Please give the whole listing again word for word, and drop any pictures it holds.

========================================================================

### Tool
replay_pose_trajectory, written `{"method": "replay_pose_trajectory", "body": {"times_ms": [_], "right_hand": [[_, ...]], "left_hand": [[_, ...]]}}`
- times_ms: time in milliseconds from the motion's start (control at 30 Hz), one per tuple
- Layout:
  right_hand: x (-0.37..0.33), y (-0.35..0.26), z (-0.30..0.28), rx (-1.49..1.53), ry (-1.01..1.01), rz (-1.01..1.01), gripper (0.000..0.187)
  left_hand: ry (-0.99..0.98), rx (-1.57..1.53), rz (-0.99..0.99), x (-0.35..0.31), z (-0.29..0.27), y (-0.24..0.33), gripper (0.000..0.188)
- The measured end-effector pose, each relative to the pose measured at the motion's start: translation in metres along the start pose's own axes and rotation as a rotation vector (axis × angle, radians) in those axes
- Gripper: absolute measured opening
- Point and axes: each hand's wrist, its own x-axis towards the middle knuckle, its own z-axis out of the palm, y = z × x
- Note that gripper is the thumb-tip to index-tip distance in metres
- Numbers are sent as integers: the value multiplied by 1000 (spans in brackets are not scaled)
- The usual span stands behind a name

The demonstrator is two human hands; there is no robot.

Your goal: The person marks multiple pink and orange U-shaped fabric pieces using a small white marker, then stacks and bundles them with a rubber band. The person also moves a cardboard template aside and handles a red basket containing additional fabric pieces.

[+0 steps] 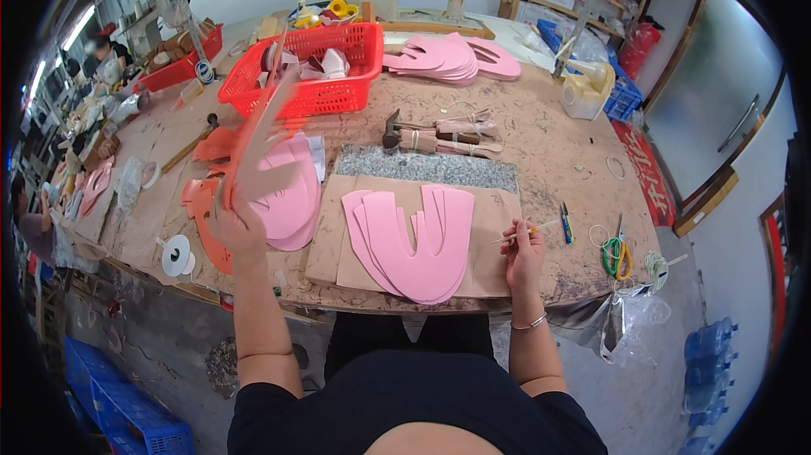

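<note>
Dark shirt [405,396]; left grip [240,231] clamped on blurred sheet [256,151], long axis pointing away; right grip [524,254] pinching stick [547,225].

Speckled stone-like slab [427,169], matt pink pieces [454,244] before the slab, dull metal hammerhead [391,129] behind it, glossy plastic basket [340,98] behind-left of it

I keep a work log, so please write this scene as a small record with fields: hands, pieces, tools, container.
left hand: holds a piece, blurred
right hand: holds a thin stick
pink pieces: overlapping on the brown sheet; more beside the left hand and farther back
tools: hammer behind the grey slab; scissors at the right
container: red basket, farther back, with items inside
</note>
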Motion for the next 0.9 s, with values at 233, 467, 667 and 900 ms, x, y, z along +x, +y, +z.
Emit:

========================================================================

> _Reply_
### Tool
replay_pose_trajectory, written `{"method": "replay_pose_trajectory", "body": {"times_ms": [_], "right_hand": [[_, ...]], "left_hand": [[_, ...]]}}`
- times_ms: time in milliseconds from the motion's start (control at 30 Hz), one per tuple
- Layout:
  right_hand: x (-0.37..0.33), y (-0.35..0.26), z (-0.30..0.28), rx (-1.49..1.53), ry (-1.01..1.01), rz (-1.01..1.01), gripper (0.000..0.187)
  left_hand: ry (-0.99..0.98), rx (-1.57..1.53), rz (-0.99..0.99), x (-0.35..0.31), z (-0.29..0.27), y (-0.24..0.33), gripper (0.000..0.188)
- The measured end-effector pose, each relative to the pose measured at the motion's start: translation in metres along the start pose's own axes and rotation as a rotation vector (axis × angle, radians) in those axes
- Gripper: absolute measured opening
- Point and axes: each hand's wrist, its own x-axis towards the middle knuckle, its own z-axis out of the palm, y = z × x
- Note that gripper is the thumb-tip to index-tip distance in metres
- Numbers are sent as integers: the value multiplied by 1000 (spans in brackets are not scaled)
- The usual span stands behind a name

The demonstrator is two human hands; there is no robot.

Your goal: The person marks multiple pink and orange U-shaped fabric pieces using a small white marker, then stacks and bundles them with a rubber band. The person also moves a cardboard template aside and handles a red basket containing additional fabric pieces.

[+0 steps] 

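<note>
Dark shirt [405,396]; left grip [240,231] clamped on blurred sheet [256,151], long axis pointing away; right grip [524,254] pinching stick [547,225].

Speckled stone-like slab [427,169], matt pink pieces [454,244] before the slab, dull metal hammerhead [391,129] behind it, glossy plastic basket [340,98] behind-left of it

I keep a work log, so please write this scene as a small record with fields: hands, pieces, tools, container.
left hand: holds a piece, blurred
right hand: holds a thin stick
pink pieces: overlapping on the brown sheet; more beside the left hand and farther back
tools: hammer behind the grey slab; scissors at the right
container: red basket, farther back, with items inside
</note>
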Motion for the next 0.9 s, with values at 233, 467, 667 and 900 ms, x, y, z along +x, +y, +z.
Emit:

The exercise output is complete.